05. August 2026 um 09:27

Le ministre du Commerce et du Développement des Exportations, Samir Abid, a présidé dans la journée du mardi 4 août 2026, à distance, la réunion périodique des directeurs régionaux. Il a rappelé que la conjoncture actuelle exige une vigilance renforcée sur le terrain et un suivi rigoureux des systèmes de production, des industries, des circuits de distribution et des stocks.

Samir Abid a insisté sur la nécessité de surveiller les indicateurs de marché afin de prendre des mesures proactives, fondées sur des données fiables et actualisées; avant que les tensions ne se répercutent sur l’approvisionnement et les prix.

Samir Abid a précisé que l’action du ministère ne se limite pas à corriger les perturbations ponctuelles, mais comprend aussi la capacité d’anticiper et d’éviter leur transformation en crise susceptible d’affecter les citoyens ou d’ébranler la confiance dans le marché. Les priorités du ministère, a-t-il ajouté, sont la régularité de l’approvisionnement, le maintien du pouvoir d’achat et la consolidation du rôle social de l’État.

A cet égard, il a appelé à renforcer la coordination entre les services centraux et régionaux, d’une part, et les autorités locales, régionales ainsi que les structures administratives des autres ministères, d’autre part. Et ce, afin d’adapter efficacement les interventions aux spécificités de chaque région.

Le ministre a par ailleurs souligné l’état de préparation des services pour les grandes périodes de l’année, notamment le Mouled, la rentrée scolaire et les périodes de faible production.

De même, il a mis l’accent sur l’importance du stockage comme mécanisme essentiel de régulation des marchés et de garantie d’approvisionnement, en particulier pour certains produits agricoles et pour répondre aux besoins de secteurs tels que le tourisme.

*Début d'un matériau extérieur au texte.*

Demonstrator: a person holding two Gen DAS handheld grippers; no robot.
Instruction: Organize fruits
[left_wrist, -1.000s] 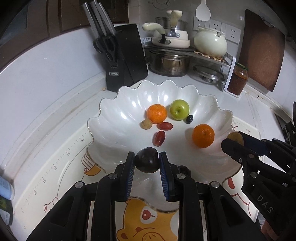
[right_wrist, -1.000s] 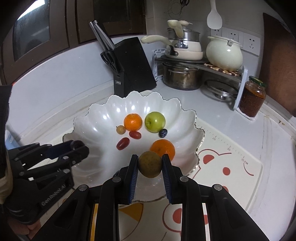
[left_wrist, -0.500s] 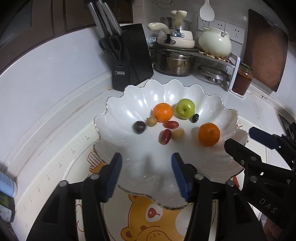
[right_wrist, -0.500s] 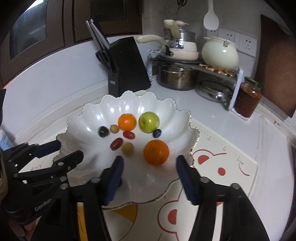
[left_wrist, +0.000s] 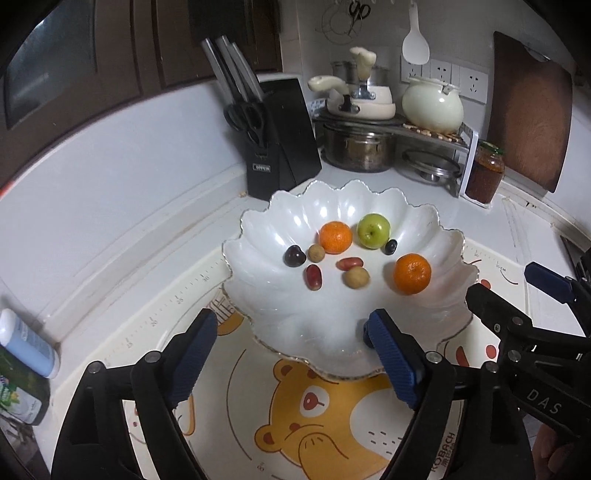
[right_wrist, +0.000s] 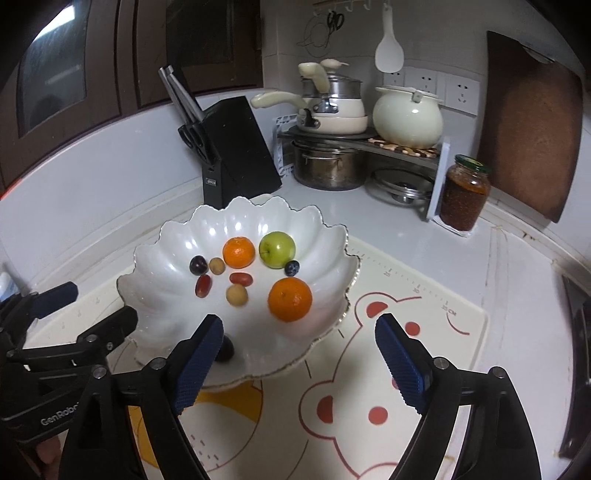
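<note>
The left gripper (left_wrist: 291, 347) stood with its jaws spread wide and nothing between them, having just been opening; the right gripper (right_wrist: 299, 352) was likewise spread and empty, its jaws also just opened. Both hung over the near rim of the scalloped white bowl (left_wrist: 258, 236), which sat on the bear-print mat (left_wrist: 332, 424).

All loose fruit lay in the bowl, ahead of and below both grippers. The dark plum (left_wrist: 294, 255) rested toward the left of the cluster, beside a small tan fruit (left_wrist: 316, 253); the second tan fruit (right_wrist: 236, 294) lay near the centre, just ahead of the right gripper. Two oranges, a green apple (left_wrist: 373, 230), two red grapes and a blueberry completed the contents.

One dark round object (right_wrist: 224, 349) showed by the right gripper's left finger at the bowl's near edge; in my judgement the right hand is nearer to it. Its identity could not be confirmed.
</note>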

La réunion a aussi examiné la situation de l’approvisionnement dans l’ensemble des gouvernorats, en portant une attention particulière aux stocks d’eau minérale, de volaille, de pommes de terre et des produits de première nécessité gérés par l’Office du commerce, Tout en confirmant le suivi quotidien et la prise des mesures nécessaires lorsqu’il y a lieu.